Converting a PDF to HTML using Adobe Acrobat

From SuperMemopedia
Jump to navigation Jump to search

Summary

Tips for using Adobe Acrobat Pro DC and ABBYY Finereader to import PDF to SuperMemo

Using Adobe Acrobat

I was just messing around with Adobe Acrobat Pro DC, and I noticed that there is a "Save As HTML" feature. It keeps all/most of the formatting (I need to inspect it more carefully. Glancing at it though, it looks just fine). Now, this is all good, except for the fact that you will have to sacrifice the figures used. Furthermore, make sure that you extract the pages of interest rather than the whole document (to save time). I just tried it with a 300mb file, extracted about 40 pages (10mb), and it took around 30 seconds to complete!

Not sure if this available on the Adobe Acrobat Reader DC (the free version of Acrobat). If it is, then that's great!

Well, that's all. I hope that this has/will help someone.

Notes

I noticed that by saving the extracted pages as XML (which takes more time), the pictures and figures will also be extracted. I'm not really good with XML, but if someone knows how we can use this to import it into SuperMemo, then please feel free to share!

Using ABBYY Finereader

I have used ABBYY Finereader (AF) for this for the last 2 years or so and I have converted/imported many PDF´s into Supermemo this way. AF scans the entire PDF upon import in AF and uses an algorithm to determine what is text, image, tables etc. etc. and it is next to flawless so most times you just verify all pages in AF, delete some page you may not need and then export the entire thing into a single HTML file which you then import into SuperMemo.

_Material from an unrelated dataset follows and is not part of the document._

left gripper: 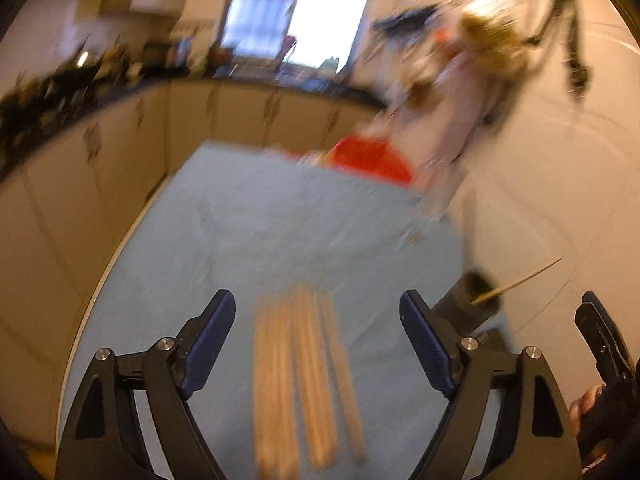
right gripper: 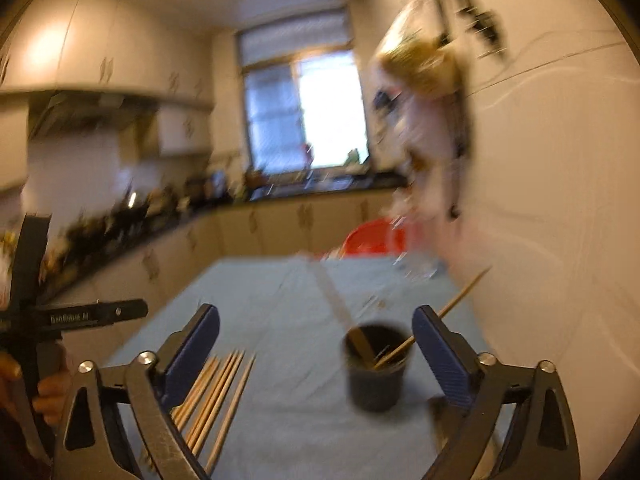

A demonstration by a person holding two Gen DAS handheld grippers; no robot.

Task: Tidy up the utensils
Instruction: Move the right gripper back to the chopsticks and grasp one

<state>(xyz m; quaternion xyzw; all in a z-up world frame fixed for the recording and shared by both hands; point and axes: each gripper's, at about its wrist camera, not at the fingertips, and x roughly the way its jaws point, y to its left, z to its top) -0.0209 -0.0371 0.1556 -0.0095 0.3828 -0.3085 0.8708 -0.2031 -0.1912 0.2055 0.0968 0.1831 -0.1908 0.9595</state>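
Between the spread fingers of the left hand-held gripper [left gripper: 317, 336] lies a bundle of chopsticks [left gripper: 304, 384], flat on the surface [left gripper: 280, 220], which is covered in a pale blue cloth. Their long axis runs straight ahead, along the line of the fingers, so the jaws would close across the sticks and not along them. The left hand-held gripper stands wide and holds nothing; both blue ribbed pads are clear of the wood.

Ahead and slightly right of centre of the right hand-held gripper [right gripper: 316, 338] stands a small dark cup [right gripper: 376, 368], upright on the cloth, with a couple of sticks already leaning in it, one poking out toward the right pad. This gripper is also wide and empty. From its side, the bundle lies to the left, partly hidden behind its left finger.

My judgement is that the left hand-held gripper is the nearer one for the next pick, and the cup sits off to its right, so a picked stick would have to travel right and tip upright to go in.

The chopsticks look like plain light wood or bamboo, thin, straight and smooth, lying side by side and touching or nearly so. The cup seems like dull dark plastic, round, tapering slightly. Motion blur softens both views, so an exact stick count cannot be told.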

The PDF formatting etc. is preserved and you can select several modes in AF (exact copy, flexible, text etc. etc.). Works like a charm and is the only way I do this. PS: I have also done this for multiple 100+ page ebooks so it also works for really large and complex PDFs.

A side note related to this (to HTML import in Supermemo). Supermemo has some problems importing HTML pages and retaining the paths to image files so if you have a local HTML page with image links to images in the HTML file folder, Supermemo messes that up on import. To fix this, before you import your HTML file into Supermemo, replace the path of files for the HTML file to a absolute path e.g "C:/KS/LocalHtml/MyHtmlFile_Images" and the easiest way to do this is just opening the HTML file up in a HTML or text editor and using search & replace.

Reply

To fix this, before you import your HTML file into Supermemo, replace the path of files for the HTML file to a absolute path

AAAHH I used this in the good ol' days when I transferred my collection from Anki to SuperMemo. You reminded me of sweet times my friend.

Thank you for sharing!